The expected answer is every line from the material below that has the word "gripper".

Data to process:
--------------------

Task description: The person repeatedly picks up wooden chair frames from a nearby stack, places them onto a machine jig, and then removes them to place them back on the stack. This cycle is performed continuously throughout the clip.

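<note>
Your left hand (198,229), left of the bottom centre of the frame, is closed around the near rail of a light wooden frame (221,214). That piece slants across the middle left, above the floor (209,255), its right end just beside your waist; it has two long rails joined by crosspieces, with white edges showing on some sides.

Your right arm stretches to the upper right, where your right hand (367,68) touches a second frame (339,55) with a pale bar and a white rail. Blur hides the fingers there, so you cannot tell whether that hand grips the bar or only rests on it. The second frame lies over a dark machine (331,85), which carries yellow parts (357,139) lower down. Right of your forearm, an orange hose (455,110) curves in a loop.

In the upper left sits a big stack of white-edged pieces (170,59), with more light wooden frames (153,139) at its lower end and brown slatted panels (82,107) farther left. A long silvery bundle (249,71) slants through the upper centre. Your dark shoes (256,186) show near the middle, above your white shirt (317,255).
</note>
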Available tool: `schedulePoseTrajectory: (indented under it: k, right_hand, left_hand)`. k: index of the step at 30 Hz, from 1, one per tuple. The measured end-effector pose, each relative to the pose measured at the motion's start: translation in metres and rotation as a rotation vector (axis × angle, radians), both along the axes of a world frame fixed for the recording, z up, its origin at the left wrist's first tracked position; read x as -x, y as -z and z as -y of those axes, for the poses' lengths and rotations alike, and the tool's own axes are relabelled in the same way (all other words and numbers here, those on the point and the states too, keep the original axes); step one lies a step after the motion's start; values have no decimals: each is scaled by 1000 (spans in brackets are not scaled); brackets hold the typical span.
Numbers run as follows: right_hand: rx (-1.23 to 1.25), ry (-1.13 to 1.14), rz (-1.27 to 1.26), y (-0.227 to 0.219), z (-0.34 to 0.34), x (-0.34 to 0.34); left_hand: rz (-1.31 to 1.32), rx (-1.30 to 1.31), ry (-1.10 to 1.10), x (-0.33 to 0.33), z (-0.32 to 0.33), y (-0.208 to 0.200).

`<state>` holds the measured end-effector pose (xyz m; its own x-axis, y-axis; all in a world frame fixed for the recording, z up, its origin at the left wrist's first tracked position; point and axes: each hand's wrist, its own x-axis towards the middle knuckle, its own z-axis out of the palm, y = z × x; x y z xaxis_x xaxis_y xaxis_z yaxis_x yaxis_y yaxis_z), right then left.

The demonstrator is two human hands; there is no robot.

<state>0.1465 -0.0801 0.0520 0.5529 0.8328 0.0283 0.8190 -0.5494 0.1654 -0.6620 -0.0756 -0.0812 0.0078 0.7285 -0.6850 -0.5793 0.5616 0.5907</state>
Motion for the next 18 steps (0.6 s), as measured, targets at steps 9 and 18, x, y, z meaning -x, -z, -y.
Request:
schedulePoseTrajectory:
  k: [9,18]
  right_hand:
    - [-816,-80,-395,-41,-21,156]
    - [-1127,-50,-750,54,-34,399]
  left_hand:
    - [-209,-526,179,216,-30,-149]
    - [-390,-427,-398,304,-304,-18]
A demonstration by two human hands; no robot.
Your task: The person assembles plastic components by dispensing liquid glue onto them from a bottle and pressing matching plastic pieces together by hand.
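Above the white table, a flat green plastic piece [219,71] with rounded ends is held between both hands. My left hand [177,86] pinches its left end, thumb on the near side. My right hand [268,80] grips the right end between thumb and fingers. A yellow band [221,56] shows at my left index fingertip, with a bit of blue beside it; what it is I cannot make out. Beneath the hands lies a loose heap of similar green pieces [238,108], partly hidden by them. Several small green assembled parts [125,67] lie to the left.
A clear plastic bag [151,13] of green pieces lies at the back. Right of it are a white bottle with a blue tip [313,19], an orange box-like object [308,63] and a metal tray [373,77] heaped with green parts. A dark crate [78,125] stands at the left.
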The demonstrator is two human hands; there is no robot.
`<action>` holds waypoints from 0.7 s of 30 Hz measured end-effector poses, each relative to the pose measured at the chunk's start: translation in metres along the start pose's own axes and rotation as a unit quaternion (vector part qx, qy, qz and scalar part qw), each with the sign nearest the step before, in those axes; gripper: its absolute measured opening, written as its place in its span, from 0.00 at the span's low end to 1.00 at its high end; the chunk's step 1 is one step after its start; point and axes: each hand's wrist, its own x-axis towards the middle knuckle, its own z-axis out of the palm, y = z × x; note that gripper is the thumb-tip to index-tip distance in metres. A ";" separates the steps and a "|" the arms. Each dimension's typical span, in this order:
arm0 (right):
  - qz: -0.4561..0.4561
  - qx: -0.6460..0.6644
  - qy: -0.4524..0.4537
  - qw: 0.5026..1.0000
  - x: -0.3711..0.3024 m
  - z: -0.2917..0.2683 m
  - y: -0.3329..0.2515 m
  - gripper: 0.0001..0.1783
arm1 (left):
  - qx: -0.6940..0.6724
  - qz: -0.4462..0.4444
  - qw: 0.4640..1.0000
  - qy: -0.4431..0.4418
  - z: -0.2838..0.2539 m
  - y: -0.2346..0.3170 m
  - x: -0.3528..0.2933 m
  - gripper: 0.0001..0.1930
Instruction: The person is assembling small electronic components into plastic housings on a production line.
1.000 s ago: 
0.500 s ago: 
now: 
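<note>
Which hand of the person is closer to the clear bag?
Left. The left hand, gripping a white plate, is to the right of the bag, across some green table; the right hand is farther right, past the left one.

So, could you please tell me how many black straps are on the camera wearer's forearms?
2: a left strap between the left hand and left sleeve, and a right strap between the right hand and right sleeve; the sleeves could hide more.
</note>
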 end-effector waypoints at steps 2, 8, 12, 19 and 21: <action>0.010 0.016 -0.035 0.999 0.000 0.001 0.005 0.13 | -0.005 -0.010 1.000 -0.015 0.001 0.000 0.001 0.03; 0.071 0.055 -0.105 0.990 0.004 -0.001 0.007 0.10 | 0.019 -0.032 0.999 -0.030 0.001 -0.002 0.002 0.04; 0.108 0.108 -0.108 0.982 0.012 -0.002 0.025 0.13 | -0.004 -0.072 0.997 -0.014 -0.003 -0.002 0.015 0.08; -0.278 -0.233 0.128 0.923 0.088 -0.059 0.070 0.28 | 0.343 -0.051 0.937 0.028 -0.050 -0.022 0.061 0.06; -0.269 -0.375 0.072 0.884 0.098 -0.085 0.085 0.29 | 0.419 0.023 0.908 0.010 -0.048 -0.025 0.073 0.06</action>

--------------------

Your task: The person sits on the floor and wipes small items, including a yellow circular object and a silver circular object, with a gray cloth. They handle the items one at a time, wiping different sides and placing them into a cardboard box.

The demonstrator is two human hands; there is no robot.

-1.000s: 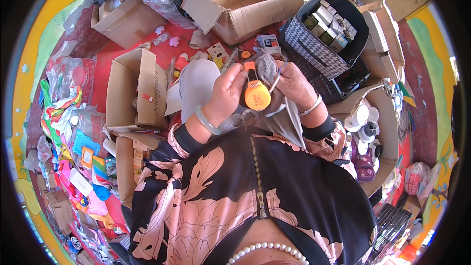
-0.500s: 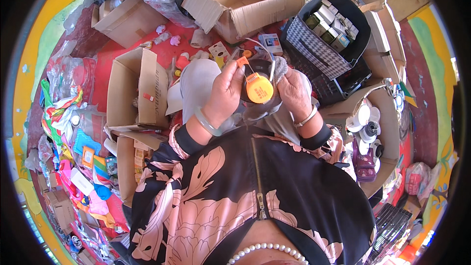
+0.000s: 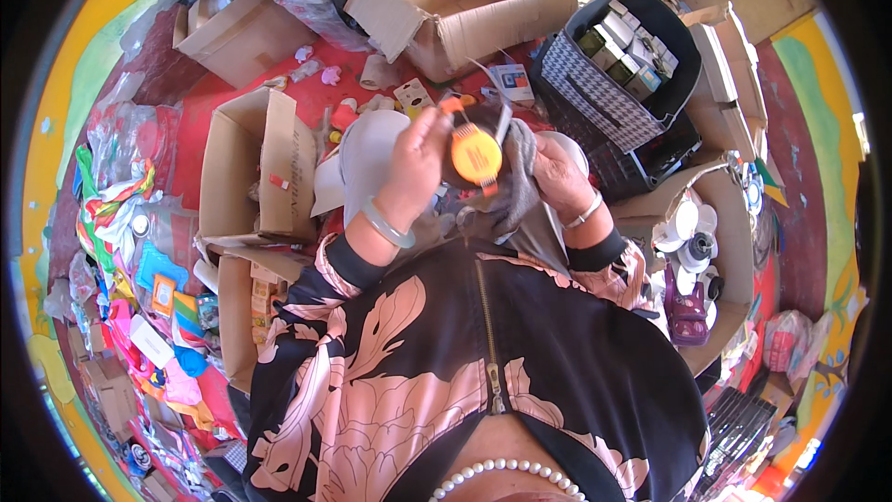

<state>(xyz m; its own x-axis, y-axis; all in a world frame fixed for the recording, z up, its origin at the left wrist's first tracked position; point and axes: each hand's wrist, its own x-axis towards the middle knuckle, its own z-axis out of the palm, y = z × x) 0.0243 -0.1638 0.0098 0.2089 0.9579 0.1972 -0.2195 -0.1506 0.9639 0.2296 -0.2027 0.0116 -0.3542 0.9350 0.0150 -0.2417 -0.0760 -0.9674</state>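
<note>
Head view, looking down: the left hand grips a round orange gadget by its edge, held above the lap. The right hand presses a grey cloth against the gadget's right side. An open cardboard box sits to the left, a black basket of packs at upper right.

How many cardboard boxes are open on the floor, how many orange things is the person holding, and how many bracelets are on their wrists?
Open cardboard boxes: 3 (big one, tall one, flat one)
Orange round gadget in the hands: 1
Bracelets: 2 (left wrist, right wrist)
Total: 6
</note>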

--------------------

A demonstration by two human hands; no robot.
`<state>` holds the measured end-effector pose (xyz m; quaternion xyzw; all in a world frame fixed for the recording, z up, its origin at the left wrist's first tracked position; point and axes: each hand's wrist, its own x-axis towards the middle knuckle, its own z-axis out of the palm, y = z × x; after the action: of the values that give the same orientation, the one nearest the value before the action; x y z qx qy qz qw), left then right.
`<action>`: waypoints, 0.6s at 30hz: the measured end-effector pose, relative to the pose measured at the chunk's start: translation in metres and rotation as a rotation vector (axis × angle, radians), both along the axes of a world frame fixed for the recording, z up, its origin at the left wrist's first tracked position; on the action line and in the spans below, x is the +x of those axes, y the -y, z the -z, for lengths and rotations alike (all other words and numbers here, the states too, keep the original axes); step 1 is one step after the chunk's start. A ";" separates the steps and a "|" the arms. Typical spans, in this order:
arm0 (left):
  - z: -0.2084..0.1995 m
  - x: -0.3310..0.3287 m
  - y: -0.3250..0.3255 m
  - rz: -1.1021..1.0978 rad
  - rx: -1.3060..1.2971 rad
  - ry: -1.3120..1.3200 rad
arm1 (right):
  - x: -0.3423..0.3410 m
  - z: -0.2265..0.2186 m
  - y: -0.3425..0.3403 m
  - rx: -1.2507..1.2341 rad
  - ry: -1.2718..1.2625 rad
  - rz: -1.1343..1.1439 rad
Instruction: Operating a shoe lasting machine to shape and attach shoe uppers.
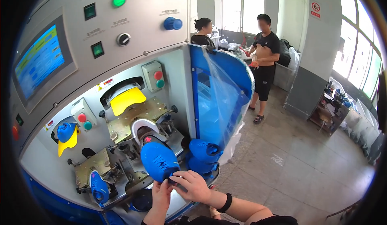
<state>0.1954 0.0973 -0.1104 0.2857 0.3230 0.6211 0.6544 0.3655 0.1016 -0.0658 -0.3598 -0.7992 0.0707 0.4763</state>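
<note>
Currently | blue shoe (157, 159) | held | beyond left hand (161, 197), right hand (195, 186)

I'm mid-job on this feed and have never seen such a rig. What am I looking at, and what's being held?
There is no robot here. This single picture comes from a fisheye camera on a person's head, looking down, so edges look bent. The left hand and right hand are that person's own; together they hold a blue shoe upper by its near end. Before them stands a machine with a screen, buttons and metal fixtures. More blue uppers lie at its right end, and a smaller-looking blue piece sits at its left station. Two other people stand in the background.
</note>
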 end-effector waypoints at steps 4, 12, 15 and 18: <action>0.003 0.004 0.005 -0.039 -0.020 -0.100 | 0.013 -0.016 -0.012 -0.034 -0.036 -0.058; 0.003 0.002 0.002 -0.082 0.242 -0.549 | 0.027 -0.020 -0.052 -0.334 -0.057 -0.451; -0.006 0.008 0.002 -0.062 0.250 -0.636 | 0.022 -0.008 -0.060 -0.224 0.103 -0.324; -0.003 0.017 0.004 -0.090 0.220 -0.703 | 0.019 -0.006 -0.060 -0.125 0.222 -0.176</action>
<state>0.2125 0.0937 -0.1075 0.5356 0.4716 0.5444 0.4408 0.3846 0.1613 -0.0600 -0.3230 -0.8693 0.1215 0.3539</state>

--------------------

Worked solution:
`<action>` holds waypoints from 0.7 s of 30 Hz measured end-effector poses, each relative to the pose measured at the chunk's start: translation in metres along the start pose's own axes and rotation as a unit quaternion (vector part qx, qy, qz and scalar part qw), each with the sign nearest the step before, in those axes; gripper: its absolute measured opening, written as its place in its span, from 0.00 at the span's low end to 1.00 at its high end; the chunk's step 1 is one step after its start; point and axes: each hand's wrist, its own x-axis towards the middle knuckle, its own z-axis out of the palm, y = z × x; note that gripper is the thumb-tip to index-tip distance in metres. A ";" separates the steps and a "|" the arms. Each dimension's typical span, in this order:
  - gripper: 0.0001..0.1783
  - gripper: 0.0001..0.1930

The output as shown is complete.